## Task to carry out
Write out the listing again, exactly as it appears below.

## Dataset section

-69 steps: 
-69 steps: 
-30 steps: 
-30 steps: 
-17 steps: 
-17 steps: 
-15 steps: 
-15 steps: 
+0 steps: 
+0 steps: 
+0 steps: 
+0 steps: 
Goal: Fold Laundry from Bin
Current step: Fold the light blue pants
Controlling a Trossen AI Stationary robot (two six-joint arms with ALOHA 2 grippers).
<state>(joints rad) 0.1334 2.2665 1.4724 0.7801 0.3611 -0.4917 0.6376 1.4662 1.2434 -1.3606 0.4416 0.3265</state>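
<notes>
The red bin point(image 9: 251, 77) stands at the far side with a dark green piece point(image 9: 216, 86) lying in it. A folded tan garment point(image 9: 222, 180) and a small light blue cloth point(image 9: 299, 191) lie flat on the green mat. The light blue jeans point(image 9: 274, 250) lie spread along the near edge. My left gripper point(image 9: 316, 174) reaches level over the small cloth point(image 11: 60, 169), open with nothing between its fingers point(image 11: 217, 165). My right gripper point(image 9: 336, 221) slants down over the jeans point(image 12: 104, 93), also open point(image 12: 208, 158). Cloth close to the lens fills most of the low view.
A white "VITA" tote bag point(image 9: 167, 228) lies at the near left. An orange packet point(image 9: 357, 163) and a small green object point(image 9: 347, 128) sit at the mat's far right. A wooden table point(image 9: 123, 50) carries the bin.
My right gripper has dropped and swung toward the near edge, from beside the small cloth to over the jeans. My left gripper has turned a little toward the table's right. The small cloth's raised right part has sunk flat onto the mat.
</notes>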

## Result of the task
-69 steps: 
-69 steps: 
-30 steps: 
-30 steps: 
-17 steps: 
-17 steps: 
-15 steps: 
-15 steps: 
+0 steps: 
+0 steps: 
+0 steps: 
+0 steps: 
Goal: Fold Laundry from Bin
Current step: Fold the light blue pants
Controlling a Trossen AI Stationary robot (two six-joint arms with ALOHA 2 grippers).
<state>(joints rad) 0.1334 2.2665 1.4724 0.7801 0.3611 -0.4917 0.6376 1.4662 1.2434 -1.3606 0.4416 0.3265</state>
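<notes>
The red bin point(image 9: 251, 77) stands at the far side with a dark green piece point(image 9: 216, 86) lying in it. A folded tan garment point(image 9: 222, 180) and a small light blue cloth point(image 9: 299, 191) lie flat on the green mat. The light blue jeans point(image 9: 274, 250) lie spread along the near edge. My left gripper point(image 9: 316, 174) reaches level over the small cloth point(image 11: 60, 169), open with nothing between its fingers point(image 11: 217, 165). My right gripper point(image 9: 336, 221) slants down over the jeans point(image 12: 104, 93), also open point(image 12: 208, 158). Cloth close to the lens fills most of the low view.
A white "VITA" tote bag point(image 9: 167, 228) lies at the near left. An orange packet point(image 9: 357, 163) and a small green object point(image 9: 347, 128) sit at the mat's far right. A wooden table point(image 9: 123, 50) carries the bin.
My right gripper has dropped and swung toward the near edge, from beside the small cloth to over the jeans. My left gripper has turned a little toward the table's right. The small cloth's raised right part has sunk flat onto the mat.
</notes>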

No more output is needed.